The function returns a ranking that maps a vertex to a number, where the number is the PageRank score for the vertex. Here are some examples of map jung:pagerank(graph?, map?) in action.

gremlin> $_g := tg:open()
==>tinkergraph[vertices:0]
gremlin> g:load('data/graph-example-1.xml')
==>true
gremlin> jung:pagerank() 
==>v[3]=0.30472082661863664
==>v[2]=0.14598540145985392
==>v[1]=0.11375485828040566
==>v[6]=0.11375485828040566
==>v[5]=0.1757986539008436
==>v[4]=0.14598540145985392
gremlin> jung:pagerank(g:map('alpha', 1.0))
==>v[3]=0.16666666666666666
==>v[2]=0.16666666666666666
==>v[1]=0.16666666666666666
==>v[6]=0.16666666666666666
==>v[5]=0.16666666666666666
==>v[4]=0.16666666666666666
gremlin> jung:pagerank(g:map('labels', g:list('knows')))
==>v[3]=0.04856333468231485
==>v[2]=0.06920275192229866
==>v[1]=0.04856333468231485
==>v[6]=0.04856333468231485
==>v[5]=0.04856333468231485
==>v[4]=0.06920275192229866
gremlin> jung:pagerank(g:map('labels', g:list('knows'),'filter',true()))
==>v[3]=0.3654970760233916
==>v[2]=0.1169590643274853
==>v[1]=0.1169590643274853
==>v[6]=0.1169590643274853
==>v[5]=0.16666666666666657
==>v[4]=0.1169590643274853

Dijkstra’s Shortest Path list jung:dijkstra(graph?, vertex, vertex, map?)

Dijkstra’s shortest path algorithm finds the shortest path between two vertices. This algorithm can be used on weighted graphs where the higher the weight denotes a larger distance between the two vertices connected by the edge. Note that Dijkstra’s algorithm does not allow for negative edge weights.

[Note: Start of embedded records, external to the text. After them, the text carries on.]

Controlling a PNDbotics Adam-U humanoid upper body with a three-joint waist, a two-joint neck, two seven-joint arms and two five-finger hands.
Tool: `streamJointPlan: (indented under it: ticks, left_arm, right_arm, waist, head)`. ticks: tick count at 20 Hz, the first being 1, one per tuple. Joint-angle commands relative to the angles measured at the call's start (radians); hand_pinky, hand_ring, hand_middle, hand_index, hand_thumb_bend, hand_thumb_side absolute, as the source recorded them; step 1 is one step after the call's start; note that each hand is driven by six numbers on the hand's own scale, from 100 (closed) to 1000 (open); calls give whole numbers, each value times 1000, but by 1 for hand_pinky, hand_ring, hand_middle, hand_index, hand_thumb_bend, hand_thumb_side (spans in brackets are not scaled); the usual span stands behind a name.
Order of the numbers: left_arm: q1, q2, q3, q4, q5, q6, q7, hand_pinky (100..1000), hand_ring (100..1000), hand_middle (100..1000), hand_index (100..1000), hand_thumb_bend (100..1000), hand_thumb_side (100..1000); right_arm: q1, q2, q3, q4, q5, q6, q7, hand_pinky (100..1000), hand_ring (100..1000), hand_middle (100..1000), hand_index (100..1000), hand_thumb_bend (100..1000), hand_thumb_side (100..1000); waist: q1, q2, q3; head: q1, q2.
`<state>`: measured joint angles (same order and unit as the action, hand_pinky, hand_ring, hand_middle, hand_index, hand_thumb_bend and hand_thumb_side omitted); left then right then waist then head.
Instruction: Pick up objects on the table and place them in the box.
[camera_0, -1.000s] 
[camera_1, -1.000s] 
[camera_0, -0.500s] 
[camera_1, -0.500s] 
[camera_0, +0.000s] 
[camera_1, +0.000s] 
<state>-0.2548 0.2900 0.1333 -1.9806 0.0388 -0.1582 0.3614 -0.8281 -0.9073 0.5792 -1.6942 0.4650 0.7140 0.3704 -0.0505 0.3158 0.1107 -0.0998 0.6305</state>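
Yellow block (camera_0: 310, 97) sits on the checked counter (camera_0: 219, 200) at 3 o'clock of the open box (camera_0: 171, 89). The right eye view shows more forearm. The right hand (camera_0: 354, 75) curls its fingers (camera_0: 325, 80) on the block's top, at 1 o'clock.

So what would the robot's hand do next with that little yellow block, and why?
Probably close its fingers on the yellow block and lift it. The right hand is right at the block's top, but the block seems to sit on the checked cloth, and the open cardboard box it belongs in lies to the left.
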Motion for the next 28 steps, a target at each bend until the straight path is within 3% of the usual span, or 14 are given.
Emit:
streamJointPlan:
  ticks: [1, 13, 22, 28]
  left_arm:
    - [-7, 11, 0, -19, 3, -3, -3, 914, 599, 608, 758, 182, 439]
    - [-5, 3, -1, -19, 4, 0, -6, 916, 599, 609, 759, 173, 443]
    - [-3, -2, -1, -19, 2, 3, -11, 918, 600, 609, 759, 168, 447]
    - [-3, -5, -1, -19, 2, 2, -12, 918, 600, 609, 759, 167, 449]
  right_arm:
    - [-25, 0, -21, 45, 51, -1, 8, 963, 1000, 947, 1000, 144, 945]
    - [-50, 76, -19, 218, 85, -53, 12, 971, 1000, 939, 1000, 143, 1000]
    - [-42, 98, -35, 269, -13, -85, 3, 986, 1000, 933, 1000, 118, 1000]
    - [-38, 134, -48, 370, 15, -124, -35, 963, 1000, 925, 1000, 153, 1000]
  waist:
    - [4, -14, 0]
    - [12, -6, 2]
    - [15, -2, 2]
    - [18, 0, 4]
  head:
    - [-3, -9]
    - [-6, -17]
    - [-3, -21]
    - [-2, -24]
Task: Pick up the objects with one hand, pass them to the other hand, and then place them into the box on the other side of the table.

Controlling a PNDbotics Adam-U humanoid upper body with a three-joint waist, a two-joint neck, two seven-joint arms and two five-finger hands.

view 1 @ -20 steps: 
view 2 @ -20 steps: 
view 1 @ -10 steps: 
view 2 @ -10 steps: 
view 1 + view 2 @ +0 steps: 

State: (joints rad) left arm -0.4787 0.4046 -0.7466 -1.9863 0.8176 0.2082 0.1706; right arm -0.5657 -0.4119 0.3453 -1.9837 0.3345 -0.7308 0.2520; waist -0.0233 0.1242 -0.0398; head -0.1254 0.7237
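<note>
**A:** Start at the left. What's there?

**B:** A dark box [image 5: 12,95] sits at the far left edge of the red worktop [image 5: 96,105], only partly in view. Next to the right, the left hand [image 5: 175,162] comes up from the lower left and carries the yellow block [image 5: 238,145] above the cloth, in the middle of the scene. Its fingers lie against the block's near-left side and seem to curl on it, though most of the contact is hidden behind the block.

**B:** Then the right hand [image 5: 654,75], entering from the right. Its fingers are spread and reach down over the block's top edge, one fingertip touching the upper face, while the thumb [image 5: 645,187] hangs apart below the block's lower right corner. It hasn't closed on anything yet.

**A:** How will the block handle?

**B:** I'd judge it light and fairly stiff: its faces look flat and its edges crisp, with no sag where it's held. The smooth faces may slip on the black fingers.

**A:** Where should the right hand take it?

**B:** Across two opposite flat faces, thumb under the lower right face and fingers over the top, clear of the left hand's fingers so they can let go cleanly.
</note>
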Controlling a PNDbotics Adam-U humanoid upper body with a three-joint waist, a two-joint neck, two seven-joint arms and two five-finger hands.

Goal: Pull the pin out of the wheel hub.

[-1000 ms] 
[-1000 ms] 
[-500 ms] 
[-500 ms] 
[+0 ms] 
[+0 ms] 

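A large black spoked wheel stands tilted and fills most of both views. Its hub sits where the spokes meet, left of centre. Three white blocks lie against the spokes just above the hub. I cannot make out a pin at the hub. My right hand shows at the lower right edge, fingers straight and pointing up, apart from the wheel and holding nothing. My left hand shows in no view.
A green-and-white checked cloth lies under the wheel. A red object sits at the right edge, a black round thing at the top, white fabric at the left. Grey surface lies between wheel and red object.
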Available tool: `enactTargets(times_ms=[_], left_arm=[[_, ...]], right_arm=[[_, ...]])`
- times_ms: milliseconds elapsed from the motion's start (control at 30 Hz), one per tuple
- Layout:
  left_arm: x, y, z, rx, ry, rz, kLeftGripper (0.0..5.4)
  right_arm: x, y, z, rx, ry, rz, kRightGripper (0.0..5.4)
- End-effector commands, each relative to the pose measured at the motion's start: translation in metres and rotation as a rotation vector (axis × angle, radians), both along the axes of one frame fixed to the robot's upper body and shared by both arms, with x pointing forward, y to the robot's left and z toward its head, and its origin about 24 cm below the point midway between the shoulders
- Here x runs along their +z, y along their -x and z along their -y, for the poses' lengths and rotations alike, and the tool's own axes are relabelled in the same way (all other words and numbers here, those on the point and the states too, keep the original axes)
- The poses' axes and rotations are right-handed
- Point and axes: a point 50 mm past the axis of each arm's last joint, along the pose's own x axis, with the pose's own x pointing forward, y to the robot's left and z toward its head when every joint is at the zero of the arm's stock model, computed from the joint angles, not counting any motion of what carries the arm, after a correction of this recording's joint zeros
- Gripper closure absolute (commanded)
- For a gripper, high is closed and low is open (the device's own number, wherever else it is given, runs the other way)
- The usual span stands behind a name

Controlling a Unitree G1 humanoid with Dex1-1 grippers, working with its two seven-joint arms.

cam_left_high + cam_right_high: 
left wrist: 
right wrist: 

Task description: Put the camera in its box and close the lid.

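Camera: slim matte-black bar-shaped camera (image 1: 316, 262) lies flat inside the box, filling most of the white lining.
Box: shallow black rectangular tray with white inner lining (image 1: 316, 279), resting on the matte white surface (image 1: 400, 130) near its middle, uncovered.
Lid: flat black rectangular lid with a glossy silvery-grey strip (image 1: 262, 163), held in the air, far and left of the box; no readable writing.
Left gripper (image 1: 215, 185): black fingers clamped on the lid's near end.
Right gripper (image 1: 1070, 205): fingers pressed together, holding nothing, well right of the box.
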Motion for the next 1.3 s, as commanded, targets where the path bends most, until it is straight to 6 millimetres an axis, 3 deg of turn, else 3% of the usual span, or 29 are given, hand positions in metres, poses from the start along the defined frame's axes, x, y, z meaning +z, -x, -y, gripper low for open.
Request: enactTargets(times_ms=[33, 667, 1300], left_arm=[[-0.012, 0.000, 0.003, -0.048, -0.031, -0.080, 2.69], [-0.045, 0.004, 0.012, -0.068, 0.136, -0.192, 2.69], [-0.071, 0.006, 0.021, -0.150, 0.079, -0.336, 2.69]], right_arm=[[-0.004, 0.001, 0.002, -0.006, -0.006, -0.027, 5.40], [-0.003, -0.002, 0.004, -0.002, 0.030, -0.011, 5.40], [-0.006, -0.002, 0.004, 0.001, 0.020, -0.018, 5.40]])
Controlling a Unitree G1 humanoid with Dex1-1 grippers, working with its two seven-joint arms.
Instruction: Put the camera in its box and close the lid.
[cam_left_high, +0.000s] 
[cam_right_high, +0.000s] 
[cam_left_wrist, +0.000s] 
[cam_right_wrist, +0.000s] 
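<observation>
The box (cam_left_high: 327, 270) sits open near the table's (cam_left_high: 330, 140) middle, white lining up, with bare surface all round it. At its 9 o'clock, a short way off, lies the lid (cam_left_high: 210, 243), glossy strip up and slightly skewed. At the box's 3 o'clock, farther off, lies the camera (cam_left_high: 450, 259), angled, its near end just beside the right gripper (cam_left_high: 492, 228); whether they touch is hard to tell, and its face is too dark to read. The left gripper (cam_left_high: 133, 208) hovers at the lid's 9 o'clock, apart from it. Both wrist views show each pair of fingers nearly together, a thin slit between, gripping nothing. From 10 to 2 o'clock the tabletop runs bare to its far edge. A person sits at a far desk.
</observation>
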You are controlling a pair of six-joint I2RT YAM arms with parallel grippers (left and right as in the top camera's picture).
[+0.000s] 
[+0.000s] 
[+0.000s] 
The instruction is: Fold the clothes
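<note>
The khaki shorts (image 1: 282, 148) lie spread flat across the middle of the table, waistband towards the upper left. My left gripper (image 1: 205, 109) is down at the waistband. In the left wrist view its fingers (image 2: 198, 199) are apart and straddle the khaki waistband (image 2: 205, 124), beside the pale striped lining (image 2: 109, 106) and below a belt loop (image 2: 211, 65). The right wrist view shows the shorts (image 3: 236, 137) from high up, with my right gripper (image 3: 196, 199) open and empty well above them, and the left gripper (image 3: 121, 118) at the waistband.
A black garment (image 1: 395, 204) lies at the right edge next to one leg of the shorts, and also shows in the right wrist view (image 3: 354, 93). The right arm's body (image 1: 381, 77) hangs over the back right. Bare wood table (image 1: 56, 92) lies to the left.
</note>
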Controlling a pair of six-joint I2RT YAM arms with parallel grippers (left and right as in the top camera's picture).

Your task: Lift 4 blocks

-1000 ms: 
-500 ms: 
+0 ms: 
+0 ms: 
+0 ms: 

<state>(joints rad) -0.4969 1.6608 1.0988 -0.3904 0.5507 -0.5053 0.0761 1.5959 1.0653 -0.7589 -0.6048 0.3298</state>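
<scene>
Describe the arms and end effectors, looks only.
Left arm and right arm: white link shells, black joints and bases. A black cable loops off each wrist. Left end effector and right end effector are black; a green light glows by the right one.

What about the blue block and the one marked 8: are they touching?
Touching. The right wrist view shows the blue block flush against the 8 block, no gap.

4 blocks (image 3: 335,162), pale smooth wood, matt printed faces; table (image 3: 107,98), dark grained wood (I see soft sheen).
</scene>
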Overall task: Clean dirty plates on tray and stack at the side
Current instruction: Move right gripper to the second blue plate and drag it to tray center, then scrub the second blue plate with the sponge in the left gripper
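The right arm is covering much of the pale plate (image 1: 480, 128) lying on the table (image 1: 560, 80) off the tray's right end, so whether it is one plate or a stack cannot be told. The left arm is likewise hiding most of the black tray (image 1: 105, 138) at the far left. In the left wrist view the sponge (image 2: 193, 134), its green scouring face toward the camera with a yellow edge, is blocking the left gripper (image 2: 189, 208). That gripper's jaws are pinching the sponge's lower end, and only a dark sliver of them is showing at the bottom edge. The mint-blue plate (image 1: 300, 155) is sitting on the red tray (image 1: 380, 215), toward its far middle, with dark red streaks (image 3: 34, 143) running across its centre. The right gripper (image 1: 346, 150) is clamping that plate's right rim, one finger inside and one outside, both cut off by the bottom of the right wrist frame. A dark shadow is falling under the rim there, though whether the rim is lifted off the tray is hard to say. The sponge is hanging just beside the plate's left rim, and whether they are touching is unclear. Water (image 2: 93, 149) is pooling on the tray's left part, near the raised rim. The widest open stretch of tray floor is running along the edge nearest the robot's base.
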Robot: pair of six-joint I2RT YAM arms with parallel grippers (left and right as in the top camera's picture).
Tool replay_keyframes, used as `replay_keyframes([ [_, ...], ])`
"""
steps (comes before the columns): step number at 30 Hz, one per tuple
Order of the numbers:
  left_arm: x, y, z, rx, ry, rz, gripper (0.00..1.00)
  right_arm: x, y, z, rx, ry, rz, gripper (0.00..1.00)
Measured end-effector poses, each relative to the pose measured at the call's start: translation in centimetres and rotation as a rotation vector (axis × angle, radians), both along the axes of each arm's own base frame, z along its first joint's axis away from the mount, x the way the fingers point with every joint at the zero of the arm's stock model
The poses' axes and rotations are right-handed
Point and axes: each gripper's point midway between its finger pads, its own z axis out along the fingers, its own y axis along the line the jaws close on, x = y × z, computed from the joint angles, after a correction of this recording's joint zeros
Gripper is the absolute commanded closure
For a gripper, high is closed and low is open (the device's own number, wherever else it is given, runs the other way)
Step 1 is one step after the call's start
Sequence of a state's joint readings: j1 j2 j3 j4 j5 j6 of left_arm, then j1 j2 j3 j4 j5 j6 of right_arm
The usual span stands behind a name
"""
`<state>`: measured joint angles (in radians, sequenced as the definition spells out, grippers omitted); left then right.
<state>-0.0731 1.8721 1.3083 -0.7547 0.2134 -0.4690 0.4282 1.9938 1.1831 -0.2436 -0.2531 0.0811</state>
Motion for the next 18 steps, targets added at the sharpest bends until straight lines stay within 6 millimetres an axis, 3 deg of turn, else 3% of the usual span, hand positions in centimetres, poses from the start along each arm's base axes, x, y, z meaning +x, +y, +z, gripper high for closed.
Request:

The function to execute Dijkstra’s shortest path algorithm takes a graph, a source vertex (start), a target vertex (end), and a map of configuration parameters. Below is the parameters that can be provided.1

  • labels: labels to allow or disallow (defaults to null) [list]
  • filter: whether to allow or disallow the provided labels (defaults to false) [boolean]
  • weight-key: an edge property key denoting a weight (defaults to null) [string]
  • invert: if higher weights denote “closeness”, then inverting them will denote a shortest distance (defaults to false) [boolean]

The function returns an ordered list of edges denoting the path from the source vertex to the target vertex.

gremlin> $_g := tg:open()
==>tinkergraph[vertices:0]
gremlin> g:load('data/graph-example-1.xml')
==>true
gremlin> jung:dijkstra(g:id('1'),g:id('5'))
==>e[8][1-knows->4]
==>e[10][4-created->5]
gremlin> jung:dijkstra(g:id('1'),g:id('3'))
==>e[9][1-created->3]

1 A future release of this connector will allow for path definitions to be used. That is, instead of only allowing or disallowing an edge based on label, it will be possible to make use of a path definitions to define an edge on the fly. See the following articles for more information on this technique.

Rodriguez M.A., Shinavier, J., Exposing Multi-Relational Networks to Single-Relational Network Analysis Algorithms, Journal of Informetrics, volume 4, number 1, pages 29-41, ISSN:1751-1577, Elsevier, doi:10.1016/j.joi.2009.06.004, LA-UR-08-03931, 2009.

Rodriguez, M.A., Grammar-Based Random Walkers in Semantic Networks, Knowledge-Based Systems, volume 21, issue 7, pages 727-739, ISSN:0950-7051, Elsevier, doi:10.1016/j.knosys.2008.03.030, LA-UR-06-7791, October 2008.